··· INFORMATION SUPPLIED
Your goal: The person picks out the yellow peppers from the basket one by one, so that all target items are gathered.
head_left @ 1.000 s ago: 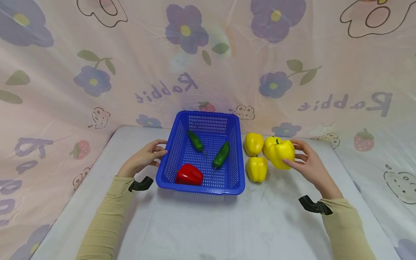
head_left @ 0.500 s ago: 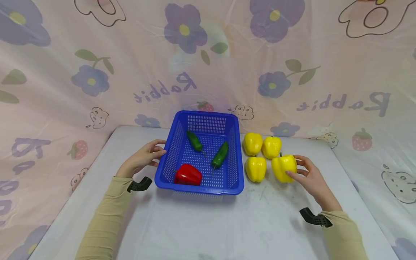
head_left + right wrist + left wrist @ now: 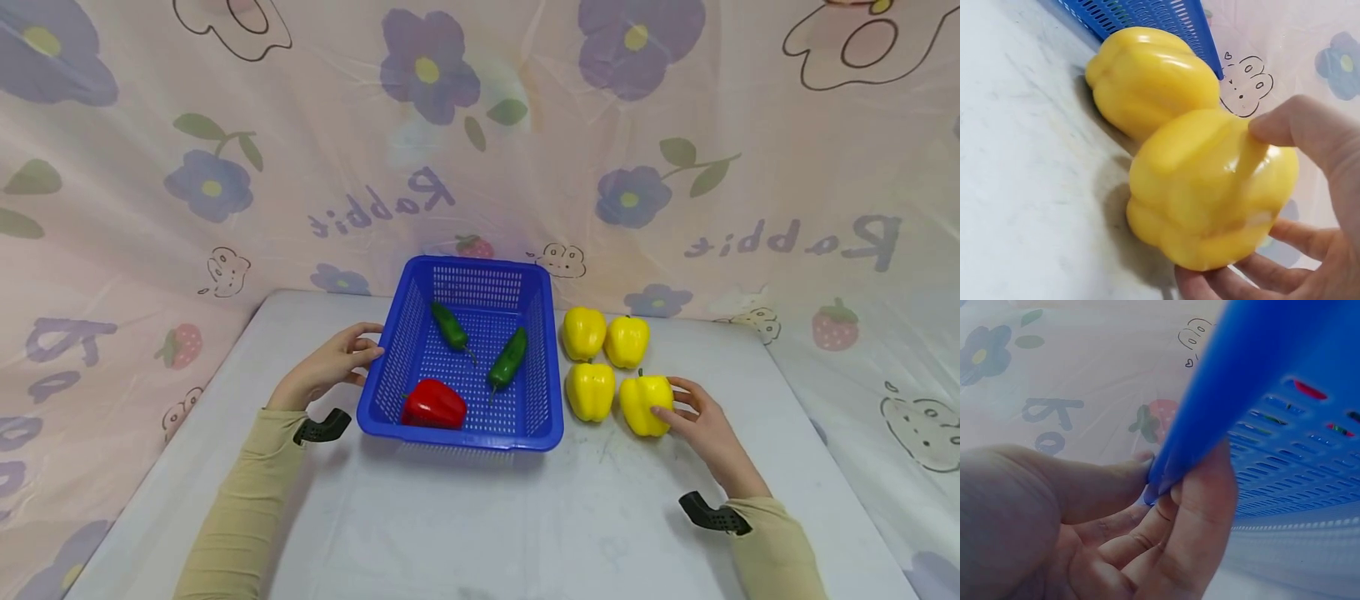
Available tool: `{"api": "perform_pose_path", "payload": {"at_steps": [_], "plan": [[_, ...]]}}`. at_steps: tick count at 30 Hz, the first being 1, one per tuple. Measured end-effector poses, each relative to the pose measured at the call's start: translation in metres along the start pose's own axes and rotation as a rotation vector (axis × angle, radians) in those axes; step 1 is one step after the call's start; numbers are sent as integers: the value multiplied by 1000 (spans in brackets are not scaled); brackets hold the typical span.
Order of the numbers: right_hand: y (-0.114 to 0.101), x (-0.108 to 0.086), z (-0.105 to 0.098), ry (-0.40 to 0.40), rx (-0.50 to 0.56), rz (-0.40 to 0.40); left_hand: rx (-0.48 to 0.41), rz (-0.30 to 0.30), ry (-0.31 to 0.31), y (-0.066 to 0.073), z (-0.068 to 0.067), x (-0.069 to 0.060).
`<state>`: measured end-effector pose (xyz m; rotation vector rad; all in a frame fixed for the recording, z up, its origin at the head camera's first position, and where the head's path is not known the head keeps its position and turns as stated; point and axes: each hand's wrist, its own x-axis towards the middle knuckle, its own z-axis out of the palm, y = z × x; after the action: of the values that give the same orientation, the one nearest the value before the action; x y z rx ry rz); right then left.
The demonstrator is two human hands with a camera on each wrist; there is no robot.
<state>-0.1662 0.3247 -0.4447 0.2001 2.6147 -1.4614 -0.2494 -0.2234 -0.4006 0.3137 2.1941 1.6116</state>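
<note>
A blue plastic basket [image 3: 461,438] stands on the white table, with a red bell pepper [image 3: 435,404] and two green chili peppers [image 3: 450,326] inside. At its left side, my left hand [image 3: 330,367] pinches the rim [image 3: 1210,406] between thumb and fingers. To the right of the basket, my right hand [image 3: 705,429] holds a yellow bell pepper [image 3: 645,405] low at the table, thumb on the near side and fingers round the far side. In the right wrist view, the held bell pepper [image 3: 1210,187] overlaps another yellow bell pepper [image 3: 1147,81] by the basket.
Three other yellow bell peppers, one at the front [image 3: 591,392] and two behind [image 3: 583,333], stand close together along the basket's right side. A printed curtain [image 3: 480,167] hangs behind the table [image 3: 487,525]. A black wrist mount [image 3: 712,512] juts from each sleeve.
My right hand has brought the yellow bell pepper down and toward me, from in front of the back pepper to beside the front one. The left hand keeps its grip on the rim.
</note>
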Motion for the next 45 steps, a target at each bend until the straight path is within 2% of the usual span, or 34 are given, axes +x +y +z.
{"api": "perform_pose_path", "payload": {"at_steps": [12, 22, 31, 36, 45], "plan": [[1, 2, 3, -18, 57, 58, -1, 16, -2, -2, -1, 0], [-1, 4, 0, -79, 81, 123, 7, 15, 3, -2, 0, 0], [3, 8, -2, -110, 116, 75, 11, 4, 10, -2, 0, 1], [3, 11, -1, -116, 180, 72, 11, 10, 2, -3, -1, 0], [2, 13, -1, -122, 214, 55, 17, 21, -4, -2, -1, 0]]}}
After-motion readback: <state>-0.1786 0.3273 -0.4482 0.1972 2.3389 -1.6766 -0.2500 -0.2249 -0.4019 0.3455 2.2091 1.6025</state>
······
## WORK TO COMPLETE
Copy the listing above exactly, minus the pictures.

## SOLVED PROBLEM
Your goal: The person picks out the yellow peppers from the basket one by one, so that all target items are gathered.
head_left @ 1.000 s ago: 
head_left @ 0.500 s ago: 
head_left + right wrist + left wrist @ now: 
Available tool: `{"api": "perform_pose_path", "payload": {"at_steps": [_], "plan": [[_, ...]]}}`. at_steps: tick count at 30 Hz, the first being 1, one per tuple. Measured end-effector poses, each relative to the pose measured at the call's start: translation in metres along the start pose's own axes and rotation as a rotation vector (axis × angle, radians) in those axes; step 1 is one step after the call's start; numbers are sent as integers: the value multiplied by 1000 (spans in brackets are not scaled); brackets hold the typical span.
Order of the numbers: right_hand: y (-0.114 to 0.101), x (-0.108 to 0.086), z (-0.105 to 0.098), ry (-0.40 to 0.40), rx (-0.50 to 0.56), rz (-0.40 to 0.40); left_hand: rx (-0.48 to 0.41), rz (-0.30 to 0.30), ry (-0.31 to 0.31), y (-0.066 to 0.073), z (-0.068 to 0.067), x (-0.069 to 0.060).
`<state>`: measured end-effector pose (xyz m; rotation vector rad; all in a frame fixed for the recording, z up, its origin at the head camera's first position, and where the head's path is not known the head keeps its position and turns as stated; point and axes: each hand's wrist, its own x-axis towards the middle knuckle, its own z-axis out of the palm, y = z × x; after the action: of the values that give the same orientation, the one nearest the value before the action; x y z rx ry rz); right then left.
The demonstrator is two human hands with a camera on each wrist; there is no robot.
<state>-0.1662 0.3247 -0.4447 0.2001 2.6147 -1.4614 -0.2494 -0.2234 -0.4006 0.3137 2.1941 1.6116</state>
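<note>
A blue plastic basket [image 3: 461,438] stands on the white table, with a red bell pepper [image 3: 435,404] and two green chili peppers [image 3: 450,326] inside. At its left side, my left hand [image 3: 330,367] pinches the rim [image 3: 1210,406] between thumb and fingers. To the right of the basket, my right hand [image 3: 705,429] holds a yellow bell pepper [image 3: 645,405] low at the table, thumb on the near side and fingers round the far side. In the right wrist view, the held bell pepper [image 3: 1210,187] overlaps another yellow bell pepper [image 3: 1147,81] by the basket.
Three other yellow bell peppers, one at the front [image 3: 591,392] and two behind [image 3: 583,333], stand close together along the basket's right side. A printed curtain [image 3: 480,167] hangs behind the table [image 3: 487,525]. A black wrist mount [image 3: 712,512] juts from each sleeve.
My right hand has brought the yellow bell pepper down and toward me, from in front of the back pepper to beside the front one. The left hand keeps its grip on the rim.
</note>
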Motion for the next 45 steps, a target at each bend until the straight path is within 2% of the usual span, or 34 are given, axes +x +y +z.
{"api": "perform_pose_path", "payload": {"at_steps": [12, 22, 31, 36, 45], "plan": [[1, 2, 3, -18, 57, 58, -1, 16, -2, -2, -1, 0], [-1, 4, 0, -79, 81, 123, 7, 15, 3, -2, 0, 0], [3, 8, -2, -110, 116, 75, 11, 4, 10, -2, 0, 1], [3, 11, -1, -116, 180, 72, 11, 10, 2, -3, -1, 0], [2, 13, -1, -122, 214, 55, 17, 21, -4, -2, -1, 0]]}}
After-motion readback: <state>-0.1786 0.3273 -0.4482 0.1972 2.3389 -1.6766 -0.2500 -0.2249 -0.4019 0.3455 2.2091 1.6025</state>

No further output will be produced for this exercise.